Well

Well,
well wells well well with wellwater
just as well
as other well wells welling well with wellwater.

-Five Gallon

An accomplishment can turn into
a sour rattlesnake gargler
at the drop of a seventy-five gallon hat,
and I’m not too sure if I like them apples.

There, Point

What we have here is a cycle doomed to repeat itself, to shrink away and outdrink itself every night until it wonders why it drank in the first place. It’s not like life is fun or anything–we have to make the best of it while it’s hanging around, you know? There’s nothing wrong with wanting to blink and be gone, but is that realistic? Where does matter go when it’s not here? It’s there, point taken, but where is there, anyway? That’s the question.

Pigeon Wing Sculpture

Access the place, that place you’d been a couple times before but never decided to revisit. What’s wrong with that place? Did it offend you in some fundamental way? Did it smell like cheese, knowing full well that you exclusively visit olive-scented establishments? That’s preposterous; a restaurant can’t know why a person dislikes the smell of cheese. It takes an airship to reach that decision. A restaurant is still a few steps down on the ladder. Once it gets to the next rung of testing and certifications, a restaurant can graduate to the likes of a pigeon wing sculpture, and only then will it be able to begin musing on the reason for things as they do (or do not) exist.

Spritzers and Hoodwinked Masses

There are only so many ways to count your Gretchens as they flow across the gables and valleys and spritzers and hoodwinked masses of goat children (they prefer to be called kids). No matter, your Gretchens will come to a pass and deliver what you believe to be gracious pigmentry and something of an elusive Charles-o-meter before the time you are due to go in for surgery. As occasions such as this are widely extolled for their courtesy and generous charitable donations, we mustn’t forget the reason why our money makes us so powerful. It’s the Godlike influence, right? I just wanted to be clear.

Lifetime (in Captivity)

Sometimes a person must accept that a life worth living does not primarily consist of flinging feces across the room at an undeserving third party (counting said person, feces, and recipient of said feces). Sometimes compromises must be made! Sometimes a person must abstain from flinging feces, regardless of whether or not it’s their feces to fling. Understanding this simple fact can save a lot of embarrassment and undesired odors over the course of a lifetime (in captivity).
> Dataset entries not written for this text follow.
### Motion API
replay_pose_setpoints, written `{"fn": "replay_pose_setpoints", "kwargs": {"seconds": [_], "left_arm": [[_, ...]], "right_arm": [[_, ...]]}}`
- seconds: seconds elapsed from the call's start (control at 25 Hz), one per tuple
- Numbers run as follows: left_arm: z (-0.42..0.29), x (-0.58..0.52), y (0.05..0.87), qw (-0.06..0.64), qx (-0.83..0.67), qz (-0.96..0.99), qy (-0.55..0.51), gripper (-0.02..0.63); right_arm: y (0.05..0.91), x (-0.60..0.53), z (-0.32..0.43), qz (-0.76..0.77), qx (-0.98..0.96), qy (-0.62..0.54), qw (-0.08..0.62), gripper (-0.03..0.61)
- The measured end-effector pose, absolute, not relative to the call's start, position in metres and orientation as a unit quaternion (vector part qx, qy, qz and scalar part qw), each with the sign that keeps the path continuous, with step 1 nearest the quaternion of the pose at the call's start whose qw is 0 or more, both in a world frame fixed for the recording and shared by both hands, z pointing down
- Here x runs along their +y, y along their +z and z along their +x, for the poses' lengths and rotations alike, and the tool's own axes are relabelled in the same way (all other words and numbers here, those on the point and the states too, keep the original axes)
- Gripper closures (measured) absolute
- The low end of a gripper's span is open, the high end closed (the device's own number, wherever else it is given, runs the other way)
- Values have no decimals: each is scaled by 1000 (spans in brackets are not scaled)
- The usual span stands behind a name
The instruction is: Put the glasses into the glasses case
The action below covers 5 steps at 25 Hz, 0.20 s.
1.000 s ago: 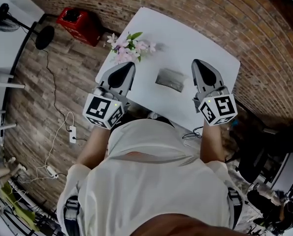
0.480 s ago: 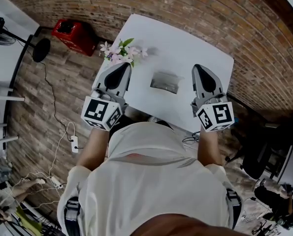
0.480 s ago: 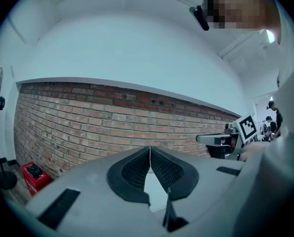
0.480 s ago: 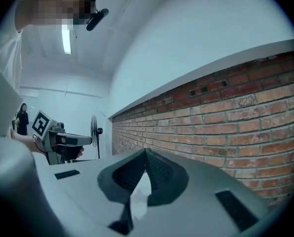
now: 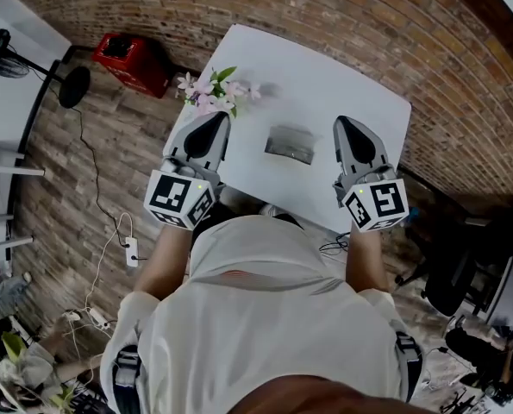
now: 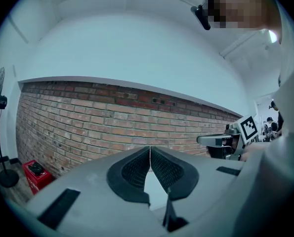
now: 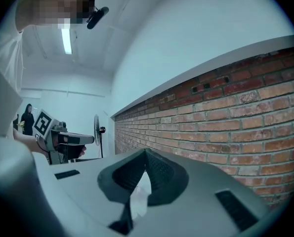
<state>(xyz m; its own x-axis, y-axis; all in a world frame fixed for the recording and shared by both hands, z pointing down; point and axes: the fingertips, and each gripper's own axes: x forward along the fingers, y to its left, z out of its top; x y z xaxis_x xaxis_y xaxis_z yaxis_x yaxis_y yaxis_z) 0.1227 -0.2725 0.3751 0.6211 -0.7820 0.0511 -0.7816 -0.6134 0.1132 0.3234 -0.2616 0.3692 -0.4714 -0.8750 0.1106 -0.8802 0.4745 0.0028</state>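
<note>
Two claws entered first, then the goods.

1. Left claw (image 5: 215, 121): pads pressed together tip to tip with nothing between them. It is held above the near left edge of the bench (image 5: 342, 72), aimed at the brick wall (image 6: 112, 117) rather than down at the work.
2. Right claw (image 5: 347, 124): likewise closed on nothing, held over the near right edge, level with its partner.
3. Glasses case (image 5: 289, 145): grey, oblong, lying flat mid-bench between the two claws and apart from both. Judged a spot either can reach.
4. Glasses: none seen loose on the bench. Whether they sit inside the case, and whether its lid is up or down, is too small to tell.
5. Pink flowers (image 5: 215, 89): far left corner, clear of the working area.

Remark: the raised, symmetrical pose reads as a rest position, and fits glasses stowed or glasses awaited.
</note>
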Motion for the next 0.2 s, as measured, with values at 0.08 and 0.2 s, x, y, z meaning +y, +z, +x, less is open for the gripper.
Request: {"fn": "replay_pose_setpoints", "kwargs": {"seconds": [0.08, 0.2], "left_arm": [[123, -272, 376, 61, -435, 899, 1, 595], [122, -271, 377, 61, -434, 899, 2, 595]], "right_arm": [[370, -261, 321, 508, -860, 27, 47, 528], [372, -262, 318, 504, -862, 26, 46, 528]]}}
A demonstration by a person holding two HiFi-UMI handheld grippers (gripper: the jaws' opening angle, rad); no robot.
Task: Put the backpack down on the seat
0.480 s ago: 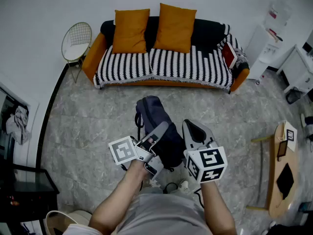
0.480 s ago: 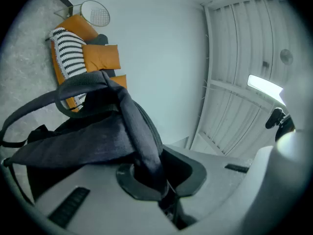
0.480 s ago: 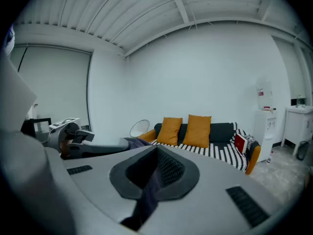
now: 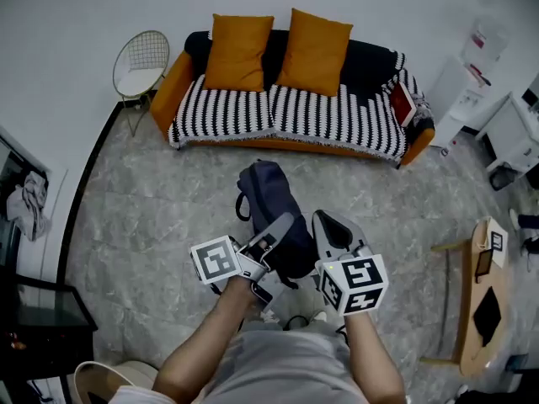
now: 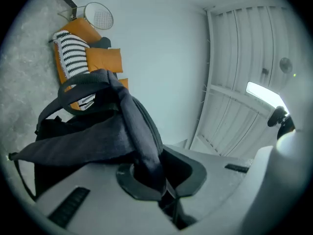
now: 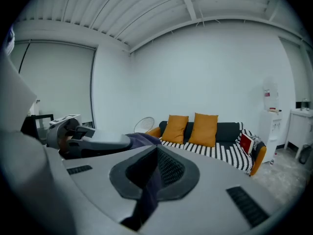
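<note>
A dark navy backpack (image 4: pixel 268 202) hangs above the grey marble floor, in front of a sofa (image 4: pixel 286 112) with a black-and-white striped seat and two orange cushions. My left gripper (image 4: pixel 282 225) is shut on one of its straps; in the left gripper view the strap (image 5: pixel 142 151) runs down between the jaws of the left gripper (image 5: pixel 146 175). My right gripper (image 4: pixel 328 223) holds the pack's right side. In the right gripper view a strip of dark fabric (image 6: pixel 146 190) is pinched in the jaws of the right gripper (image 6: pixel 151 173). The sofa (image 6: pixel 215 148) lies ahead.
A white wire chair (image 4: pixel 139 61) stands left of the sofa. A red item (image 4: pixel 402 101) rests on the sofa's right end. A white cabinet (image 4: pixel 461 87) is at the right, a wooden side table (image 4: pixel 482 297) nearer right, a black table (image 4: pixel 34 318) at left.
The sofa sits slightly lower and nearer in the head view; the backpack and both grippers have moved a little toward it. Both grips are unchanged.
</note>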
I’m not saying that a little feces flying through the air here and there will kill anybody, and, let’s face it, people will succumb to their weaknesses from time to time.

Or Even a Lucian

I’ve got six or seven reasons not to pursue legal action, but there’s really nothing stopping me anyway. It’s not that I want to exact revenge upon an unworthy opponent, even though that’s exactly my intent. It’s just that I’ve grown so tired of these people in this world pretending to be the boss when they can’t even figure out how to properly floss their teeth. If I need to select an unlucky recipient of my random righteous fit, then so be it. I’ll go ahead and flip through the phone book. John Mendoza. Did his name really have to be John? I mean, of all people, why would I pick someone with such a typical first name? If I’m going to make somebody regret that they even met me, I want to at least make sure that the history books show a Ralph or a Denis or even a Lucian for Christ’s sake. I don’t really care if it’s a family name, or even if it’s something his parents saw on a billboard on the way to the hospital. I just want it to be classy. I mean, it’s my arbitrary lawsuit, so I can conduct this business any way I want. And I know what you’re thinking: why not sue a woman? I did briefly entertain the notion of suing a woman named Sue, but I’d have no way to know for sure that she doesn’t actually prefer being called Susan or Susy or even Sue Ellen. Once I took all that new information into account, I’d already begun to flip through the white pages for a name at random.